If we say a note-class belongs to shell n if its symmetrical lattice
distance from the unison is sqrt(n), then the first nine shells are
listed below. At shell nine, a new phenomenon emerges--there are two
geometrically distinct (and algebraically distinguishable, using
invariants) kinds of notes in shell nine. At shell 14, we get another
interesting phenomenon--there are no notes in shell 14. In fact, it is
a moat! We also get moats at shell 46, shell 56 etc.
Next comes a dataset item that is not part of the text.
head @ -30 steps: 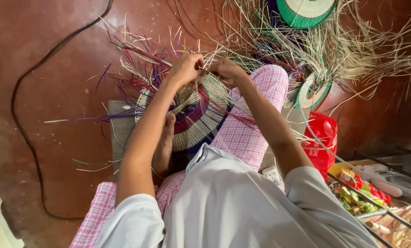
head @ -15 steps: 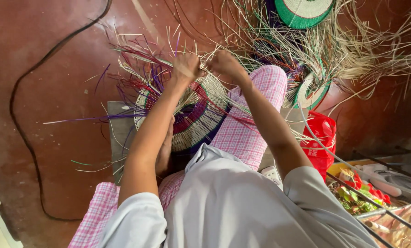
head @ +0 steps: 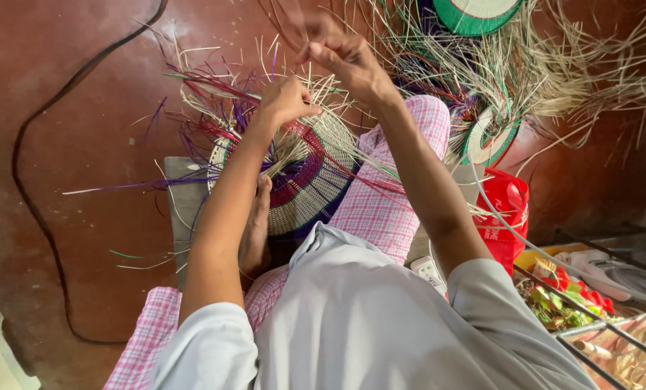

If we regard what
shell a note belongs in as a measure of its complexity, note that
126/125 and 225/224 (which together generate meantone) are less
complex by this measure than 81/80--and in fact, 2401/2400, lying in
shell 11, is less complex than 81/80 in shell 13.

Shell 2 is interesting because of the special intervals 36/24, 21/20
and 15/14 which are so important when looking at the lattice of chords.
Shell 7 has both 64/63 and 126/125 in it, a fact I exploited in a
piece which progressed from 126/125-planar (Starling) to 64/63-planar
and back again.

Shell 1: 7-limit consonances
{12/7, 3/2, 5/3, 7/5, 8/7, 7/6, 6/5, 5/4, 4/3, 7/4, 8/5, 10/7}

Shell 2: tetrad lattice generators
{48/35, 21/20, 28/15, 40/21, 35/24, 15/14}

Shell 3: conjugates of 9/7, as well as 10/9, 16/15, 25/24, 36/35 and 49/48
{32/21, 28/25, 42/25, 48/25, 64/35, 49/40, 80/49, 35/32, 25/24, 16/15,
36/35, 49/48, 9/5, 9/7, 10/9, 25/14, 96/49, 21/16, 14/9, 60/49, 35/18,
15/8, 25/21, 49/30}

Shell 4: squares of consonances
{32/25, 64/49, 49/32, 49/25, 25/16, 25/18, 50/49, 9/8, 72/49, 16/9,
49/36, 36/25}

Shell 5: conjugates of 9/8 and 50/49
{147/80, 200/147, 75/56, 288/175, 63/50, 288/245, 63/40, 56/45,
175/96, 45/28, 90/49, 192/175, 80/63, 75/49, 245/144, 147/100, 100/63,
175/144, 49/45, 112/75, 98/75, 384/245, 160/147, 245/192}

Shell 6 conjugates of 105=3*5*7
{125/84, 480/343, 105/64, 168/125, 54/35, 35/27, 128/105, 343/240}

Shell 7: conjugates of 28/27, 64/63, 126/125 and 27/25
{384/343, 125/72, 54/49, 27/14, 147/128, 28/27, 256/245, 224/125,
196/125, 343/288, 640/343, 126/125, 216/175, 245/128, 64/63, 576/343,
360/343, 63/32, 147/125, 256/175, 400/343, 343/200, 175/128, 27/25,
40/27, 245/216, 144/125, 250/147, 125/96, 432/245, 45/32, 27/20,
125/98, 128/75, 49/27, 125/112, 343/300, 50/27, 343/320, 175/108,
125/63, 64/45, 192/125, 343/180, 600/343, 75/64, 256/147, 343/192}

Shell 8: squares of tetrad lattice generators
{2304/1225, 441/400, 800/441, 1225/1152, 225/196, 392/225}

Shell 9: there are two varities of shell-nine note-classes

9a: cubes of consonances, including 128/125
{432/343, 27/16, 128/125, 216/125, 32/27, 343/216, 343/250, 512/343,
343/256, 125/108, 500/343, 125/64}

9b: conjugates of 225/224
s92 := {1152/875, 441/250, 225/224, 1600/1029, 1225/768, 375/196,
1728/1225, 189/100, 392/375, 1225/864, 200/189, 343/225, 135/98,
500/441, 875/576, 640/441, 1715/1152, 196/135, 2304/1715, 441/320,
1536/1225, 1029/800, 450/343, 448/225}

🔗Gene Ward Smith <gwsmith@svpal.org>

2/12/2004 12:42:58 AM

--- In tuning-math@yahoogroups.com, "Gene Ward Smith" <gwsmith@s...>
wrote:

> Shell 2 is interesting because of the special intervals 36/24, 21/20
> and 15/14 which are so important when looking at the lattice of chords.

35/24, 21/20 and 15/14--5*7/3, 3*7/5 and 3*5/7.